Plant care
Giant Bellflowertemperature & humidity
Campanula latifolia
More about giant bellflower
Ideal temperature for giant bellflower
Aim for -20 to 24°C (-4 to 75°F) on the thermostat and you've handled the easy part. The hard part is the half-metre around the plant: window glass that drops to near-freezing on a January night, a radiator pumping out hot dry air, a draught from an opened front door. Move the plant 30 cm and you've usually fixed the problem. Below roughly -20°C growth pauses; cold beyond that pushes it into dormancy rather than killing it outright.
Cold tolerance & winter care
Giant Bellflower is comparatively hardy (USDA 3-8, RHS H7). Within that range it tolerates a cold dormant spell outdoors; outside it, grow it in a container you can move under cover or overwinter in a cool but frost-free spot. Hardiness assumes an established plant in well-drained soil — a wet, cold root zone kills far more plants than cold air alone.

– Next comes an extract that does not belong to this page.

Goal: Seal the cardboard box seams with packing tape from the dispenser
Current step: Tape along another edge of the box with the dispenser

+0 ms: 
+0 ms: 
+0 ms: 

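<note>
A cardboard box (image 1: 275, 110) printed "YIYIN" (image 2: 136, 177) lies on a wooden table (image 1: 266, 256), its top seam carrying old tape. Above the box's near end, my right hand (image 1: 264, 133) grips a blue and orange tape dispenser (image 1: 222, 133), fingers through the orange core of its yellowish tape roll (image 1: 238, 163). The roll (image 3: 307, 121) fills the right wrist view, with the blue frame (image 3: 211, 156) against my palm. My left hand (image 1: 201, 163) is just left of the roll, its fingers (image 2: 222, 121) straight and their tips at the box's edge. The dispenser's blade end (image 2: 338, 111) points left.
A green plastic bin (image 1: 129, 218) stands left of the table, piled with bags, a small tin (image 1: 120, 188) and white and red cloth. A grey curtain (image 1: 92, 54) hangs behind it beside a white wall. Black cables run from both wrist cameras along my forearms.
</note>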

Humidity for giant bellflower
Giant Bellflower sits happiest at around Moderate to high relative humidity. Naturally a woodland species that prefers the cooler, more humid conditions found under tree canopy; tolerates open positions in cooler, wetter climates. The usual low-humidity tell is crisp brown leaf tips and edges while the soil moisture is fine — a sign the air, not the watering, is the problem. If you need to raise it, the reliable methods are grouping plants together, standing the pot on a tray of damp pebbles (the pot above the waterline, never in it), or running a small humidifier in winter when indoor heating dries the air most. Misting is the least effective — it raises humidity for minutes, not hours.
Giant Bellflower temperature & humidity — frequently asked questions
What temperature is best for giant bellflower?
Giant Bellflower grows best between -20 to 24°C (-4 to 75°F). Keep it out of cold draughts, off freezing windowsills in winter, and away from the hot dry air directly above radiators — the extremes matter far more than the average room temperature.
How cold can giant bellflower tolerate?
Giant Bellflower starts to suffer below roughly -20°C. It tolerates a cold dormant period within USDA 3-8, but a wet cold root zone is more dangerous than cold air.
What humidity does giant bellflower need?
Giant Bellflower prefers about Moderate to high relative humidity. Naturally a woodland species that prefers the cooler, more humid conditions found under tree canopy; tolerates open positions in cooler, wetter climates.
How do I raise humidity for giant bellflower?
Group it with other plants, stand the pot on a tray of damp pebbles (kept above the waterline), or run a small humidifier in winter. Misting only helps for a few minutes, so it is the weakest option for a plant that genuinely needs more humidity.
Can giant bellflower live outside?
Giant Bellflower is rated for USDA zone 3-8 and RHS hardiness H7. Within that range it can stay outdoors; outside it, grow it in a moveable container and protect the roots from a wet, cold winter.
More giant bellflower care
In the UK? Keeping giant bellflower warm in a UK home covers the radiator, single-glazing and heating-season humidity angle. Temperature and humidity are one piece. See the full giant bellflower care guide, its cold-hardiness guide, and watering schedule — humidity and watering problems are easy to confuse.